Work required: Give back, word for word, the lines in the listing below from the one holding "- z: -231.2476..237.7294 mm" down to the one holding "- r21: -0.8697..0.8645", both ends included.

(Beginning of Working data)

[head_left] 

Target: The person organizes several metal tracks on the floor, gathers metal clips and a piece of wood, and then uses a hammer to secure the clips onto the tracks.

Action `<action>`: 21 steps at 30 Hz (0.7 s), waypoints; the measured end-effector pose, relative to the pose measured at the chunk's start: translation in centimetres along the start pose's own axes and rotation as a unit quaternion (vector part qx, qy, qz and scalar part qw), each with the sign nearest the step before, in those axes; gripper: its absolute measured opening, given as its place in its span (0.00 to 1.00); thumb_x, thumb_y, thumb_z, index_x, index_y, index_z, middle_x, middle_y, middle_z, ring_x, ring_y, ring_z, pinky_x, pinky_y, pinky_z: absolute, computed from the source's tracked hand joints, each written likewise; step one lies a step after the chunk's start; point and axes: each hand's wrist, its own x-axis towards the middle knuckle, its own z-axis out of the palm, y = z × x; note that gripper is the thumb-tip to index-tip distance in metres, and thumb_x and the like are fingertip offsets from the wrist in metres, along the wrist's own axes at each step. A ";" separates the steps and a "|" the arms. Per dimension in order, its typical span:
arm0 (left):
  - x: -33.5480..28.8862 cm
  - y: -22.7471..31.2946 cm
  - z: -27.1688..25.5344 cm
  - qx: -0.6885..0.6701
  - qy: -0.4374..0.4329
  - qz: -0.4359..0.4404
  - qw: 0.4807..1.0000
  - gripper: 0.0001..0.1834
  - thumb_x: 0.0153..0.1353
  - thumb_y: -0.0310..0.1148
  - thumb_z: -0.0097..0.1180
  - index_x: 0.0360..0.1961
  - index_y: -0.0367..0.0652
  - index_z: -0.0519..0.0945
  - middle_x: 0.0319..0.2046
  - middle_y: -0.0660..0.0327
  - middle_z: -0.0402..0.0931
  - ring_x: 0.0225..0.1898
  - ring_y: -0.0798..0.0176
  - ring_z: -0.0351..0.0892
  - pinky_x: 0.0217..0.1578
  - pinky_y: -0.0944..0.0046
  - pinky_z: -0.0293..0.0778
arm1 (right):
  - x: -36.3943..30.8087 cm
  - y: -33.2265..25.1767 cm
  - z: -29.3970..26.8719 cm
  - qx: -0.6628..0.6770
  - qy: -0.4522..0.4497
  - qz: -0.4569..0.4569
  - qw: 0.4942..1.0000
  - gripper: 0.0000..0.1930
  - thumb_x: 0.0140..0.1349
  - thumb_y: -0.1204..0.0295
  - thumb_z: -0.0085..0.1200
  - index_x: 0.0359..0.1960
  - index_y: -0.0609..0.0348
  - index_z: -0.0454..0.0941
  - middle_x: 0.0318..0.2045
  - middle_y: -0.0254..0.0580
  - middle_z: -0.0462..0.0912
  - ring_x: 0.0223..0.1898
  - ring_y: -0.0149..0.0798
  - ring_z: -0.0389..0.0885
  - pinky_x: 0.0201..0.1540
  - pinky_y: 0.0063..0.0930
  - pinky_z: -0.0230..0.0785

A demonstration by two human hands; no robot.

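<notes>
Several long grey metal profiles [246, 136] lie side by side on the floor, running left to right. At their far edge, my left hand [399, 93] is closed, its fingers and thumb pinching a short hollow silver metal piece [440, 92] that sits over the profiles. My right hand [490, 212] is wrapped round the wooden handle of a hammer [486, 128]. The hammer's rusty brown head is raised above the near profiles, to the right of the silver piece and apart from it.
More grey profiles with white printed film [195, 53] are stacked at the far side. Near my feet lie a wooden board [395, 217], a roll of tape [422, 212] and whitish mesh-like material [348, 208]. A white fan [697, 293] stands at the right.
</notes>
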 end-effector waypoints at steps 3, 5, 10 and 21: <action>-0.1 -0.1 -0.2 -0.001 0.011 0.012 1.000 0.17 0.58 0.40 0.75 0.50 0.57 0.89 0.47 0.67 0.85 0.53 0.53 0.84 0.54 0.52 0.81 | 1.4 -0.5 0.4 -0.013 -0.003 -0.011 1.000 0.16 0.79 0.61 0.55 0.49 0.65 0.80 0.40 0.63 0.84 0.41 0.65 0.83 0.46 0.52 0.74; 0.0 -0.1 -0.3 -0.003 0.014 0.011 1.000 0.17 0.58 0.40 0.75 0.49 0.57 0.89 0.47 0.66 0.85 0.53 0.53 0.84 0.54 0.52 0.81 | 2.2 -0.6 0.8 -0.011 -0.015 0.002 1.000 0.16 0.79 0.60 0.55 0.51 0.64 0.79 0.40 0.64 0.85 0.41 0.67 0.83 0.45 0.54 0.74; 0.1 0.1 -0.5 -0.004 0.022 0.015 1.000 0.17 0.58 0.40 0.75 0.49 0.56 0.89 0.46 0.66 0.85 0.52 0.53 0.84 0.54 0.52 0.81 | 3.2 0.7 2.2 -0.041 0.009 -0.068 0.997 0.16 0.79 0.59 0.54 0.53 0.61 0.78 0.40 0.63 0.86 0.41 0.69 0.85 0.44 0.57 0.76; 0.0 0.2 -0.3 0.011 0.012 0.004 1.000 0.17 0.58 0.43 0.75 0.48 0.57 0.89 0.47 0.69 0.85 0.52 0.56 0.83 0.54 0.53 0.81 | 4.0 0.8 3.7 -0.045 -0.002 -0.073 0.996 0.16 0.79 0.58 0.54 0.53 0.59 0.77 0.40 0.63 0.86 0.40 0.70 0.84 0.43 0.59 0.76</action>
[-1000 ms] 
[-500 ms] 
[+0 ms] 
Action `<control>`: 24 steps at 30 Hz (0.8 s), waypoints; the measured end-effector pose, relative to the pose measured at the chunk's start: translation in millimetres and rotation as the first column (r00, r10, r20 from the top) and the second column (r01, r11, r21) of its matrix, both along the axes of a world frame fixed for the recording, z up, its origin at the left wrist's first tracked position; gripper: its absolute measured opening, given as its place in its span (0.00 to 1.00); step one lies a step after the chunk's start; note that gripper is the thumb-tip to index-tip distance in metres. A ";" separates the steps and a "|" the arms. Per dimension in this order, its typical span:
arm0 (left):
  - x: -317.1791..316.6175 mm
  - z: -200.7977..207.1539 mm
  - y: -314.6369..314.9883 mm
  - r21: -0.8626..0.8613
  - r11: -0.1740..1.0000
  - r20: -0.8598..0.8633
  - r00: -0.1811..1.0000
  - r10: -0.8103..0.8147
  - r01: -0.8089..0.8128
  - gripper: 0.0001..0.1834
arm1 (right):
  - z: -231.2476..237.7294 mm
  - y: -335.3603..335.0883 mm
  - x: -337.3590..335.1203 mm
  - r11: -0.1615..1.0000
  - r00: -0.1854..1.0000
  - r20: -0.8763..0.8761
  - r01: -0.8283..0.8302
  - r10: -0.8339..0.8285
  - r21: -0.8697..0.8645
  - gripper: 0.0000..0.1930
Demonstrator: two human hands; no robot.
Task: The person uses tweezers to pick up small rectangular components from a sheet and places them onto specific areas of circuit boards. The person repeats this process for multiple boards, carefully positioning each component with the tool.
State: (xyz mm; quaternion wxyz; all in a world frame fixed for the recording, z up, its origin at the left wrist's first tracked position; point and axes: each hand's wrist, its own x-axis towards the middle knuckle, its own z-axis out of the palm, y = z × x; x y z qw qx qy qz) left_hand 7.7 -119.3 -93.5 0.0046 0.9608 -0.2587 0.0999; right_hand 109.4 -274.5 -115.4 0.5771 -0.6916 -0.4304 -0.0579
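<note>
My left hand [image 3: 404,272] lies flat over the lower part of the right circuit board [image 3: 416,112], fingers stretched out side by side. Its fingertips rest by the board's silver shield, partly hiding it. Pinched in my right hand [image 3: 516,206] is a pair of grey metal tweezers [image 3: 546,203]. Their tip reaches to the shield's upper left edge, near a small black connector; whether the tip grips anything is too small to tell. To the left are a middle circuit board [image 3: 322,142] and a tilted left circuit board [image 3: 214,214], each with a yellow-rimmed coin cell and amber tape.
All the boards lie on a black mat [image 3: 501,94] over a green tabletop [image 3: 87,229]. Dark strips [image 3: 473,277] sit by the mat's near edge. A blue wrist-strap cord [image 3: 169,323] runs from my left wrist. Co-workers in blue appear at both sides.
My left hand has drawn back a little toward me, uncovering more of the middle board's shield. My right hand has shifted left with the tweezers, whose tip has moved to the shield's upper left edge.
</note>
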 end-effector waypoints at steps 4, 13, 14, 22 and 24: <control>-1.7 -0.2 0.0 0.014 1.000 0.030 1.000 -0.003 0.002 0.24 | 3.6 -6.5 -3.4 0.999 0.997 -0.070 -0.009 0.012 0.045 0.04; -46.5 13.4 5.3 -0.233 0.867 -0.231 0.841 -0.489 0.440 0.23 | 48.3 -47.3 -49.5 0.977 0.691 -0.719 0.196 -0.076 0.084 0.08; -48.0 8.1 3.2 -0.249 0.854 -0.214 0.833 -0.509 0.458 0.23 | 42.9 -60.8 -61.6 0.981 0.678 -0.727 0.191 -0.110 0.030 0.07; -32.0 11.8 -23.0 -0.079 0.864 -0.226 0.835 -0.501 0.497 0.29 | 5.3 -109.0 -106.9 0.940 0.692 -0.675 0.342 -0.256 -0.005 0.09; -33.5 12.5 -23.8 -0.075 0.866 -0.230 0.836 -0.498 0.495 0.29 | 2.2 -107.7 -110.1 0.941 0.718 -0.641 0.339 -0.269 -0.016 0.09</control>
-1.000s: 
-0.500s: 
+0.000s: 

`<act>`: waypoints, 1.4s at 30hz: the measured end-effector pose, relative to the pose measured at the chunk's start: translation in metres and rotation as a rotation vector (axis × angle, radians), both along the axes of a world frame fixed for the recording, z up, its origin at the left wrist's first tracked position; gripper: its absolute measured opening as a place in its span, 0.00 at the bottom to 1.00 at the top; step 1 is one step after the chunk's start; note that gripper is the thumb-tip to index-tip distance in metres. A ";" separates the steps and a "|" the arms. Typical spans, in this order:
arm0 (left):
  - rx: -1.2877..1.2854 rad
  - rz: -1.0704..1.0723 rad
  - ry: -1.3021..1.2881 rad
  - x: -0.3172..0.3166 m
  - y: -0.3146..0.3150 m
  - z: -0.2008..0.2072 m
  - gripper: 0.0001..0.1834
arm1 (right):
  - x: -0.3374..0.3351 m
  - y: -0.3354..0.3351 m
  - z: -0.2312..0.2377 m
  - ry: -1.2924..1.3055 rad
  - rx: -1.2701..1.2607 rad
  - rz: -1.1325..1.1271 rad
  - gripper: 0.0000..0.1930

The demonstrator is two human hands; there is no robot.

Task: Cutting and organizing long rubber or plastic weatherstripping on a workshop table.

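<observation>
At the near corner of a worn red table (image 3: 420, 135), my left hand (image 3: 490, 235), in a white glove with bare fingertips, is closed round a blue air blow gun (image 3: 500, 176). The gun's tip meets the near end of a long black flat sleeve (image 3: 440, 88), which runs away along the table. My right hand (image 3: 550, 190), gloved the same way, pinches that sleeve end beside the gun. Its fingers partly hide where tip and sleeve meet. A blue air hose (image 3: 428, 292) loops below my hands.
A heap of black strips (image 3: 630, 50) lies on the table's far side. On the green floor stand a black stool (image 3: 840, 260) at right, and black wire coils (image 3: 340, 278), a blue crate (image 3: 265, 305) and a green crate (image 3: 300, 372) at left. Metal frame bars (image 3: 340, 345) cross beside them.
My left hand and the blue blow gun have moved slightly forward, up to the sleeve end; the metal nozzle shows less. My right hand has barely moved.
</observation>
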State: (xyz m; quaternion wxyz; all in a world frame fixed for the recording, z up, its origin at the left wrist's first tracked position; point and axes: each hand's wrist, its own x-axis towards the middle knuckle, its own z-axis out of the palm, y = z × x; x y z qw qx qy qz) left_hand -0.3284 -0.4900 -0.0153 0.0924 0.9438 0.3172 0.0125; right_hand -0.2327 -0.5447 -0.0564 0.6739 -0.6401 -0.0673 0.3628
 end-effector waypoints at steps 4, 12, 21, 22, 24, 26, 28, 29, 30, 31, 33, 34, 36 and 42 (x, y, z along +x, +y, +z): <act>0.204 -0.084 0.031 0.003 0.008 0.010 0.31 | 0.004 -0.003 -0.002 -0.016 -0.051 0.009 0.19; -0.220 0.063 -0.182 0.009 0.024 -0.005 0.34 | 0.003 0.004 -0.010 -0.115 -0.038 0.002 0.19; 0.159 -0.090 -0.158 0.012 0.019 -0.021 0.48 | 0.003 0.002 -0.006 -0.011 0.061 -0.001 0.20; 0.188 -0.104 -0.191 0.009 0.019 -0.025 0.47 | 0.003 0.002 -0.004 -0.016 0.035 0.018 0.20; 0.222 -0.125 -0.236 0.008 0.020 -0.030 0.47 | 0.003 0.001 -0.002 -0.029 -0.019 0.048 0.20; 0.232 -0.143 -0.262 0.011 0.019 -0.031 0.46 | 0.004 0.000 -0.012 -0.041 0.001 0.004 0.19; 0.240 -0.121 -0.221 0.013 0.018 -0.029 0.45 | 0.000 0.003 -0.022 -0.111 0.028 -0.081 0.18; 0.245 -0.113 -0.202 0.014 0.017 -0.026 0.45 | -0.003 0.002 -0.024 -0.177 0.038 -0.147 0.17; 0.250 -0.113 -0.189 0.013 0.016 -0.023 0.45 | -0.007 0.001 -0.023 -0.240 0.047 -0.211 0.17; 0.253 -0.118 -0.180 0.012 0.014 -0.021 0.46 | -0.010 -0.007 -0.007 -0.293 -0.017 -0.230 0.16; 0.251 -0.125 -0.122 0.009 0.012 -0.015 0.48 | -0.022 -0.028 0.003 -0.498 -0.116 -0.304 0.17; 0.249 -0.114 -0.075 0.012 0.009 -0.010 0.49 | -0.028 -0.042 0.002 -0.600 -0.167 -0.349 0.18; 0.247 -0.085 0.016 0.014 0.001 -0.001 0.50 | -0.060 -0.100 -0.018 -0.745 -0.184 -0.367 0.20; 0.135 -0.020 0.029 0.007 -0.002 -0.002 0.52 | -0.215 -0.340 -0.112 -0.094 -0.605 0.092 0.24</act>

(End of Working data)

Result for this task:
  - z: -231.2476..237.7294 mm
  - y: -335.3603..335.0883 mm
  - x: -337.3590..335.1203 mm
  - r11: -0.1615..1.0000
  - r00: -0.1854..1.0000
  - r20: -0.8763..0.8761
  - r01: -0.8283..0.8302
  - r10: -0.8339..0.8285
  - r21: -0.8697..0.8645

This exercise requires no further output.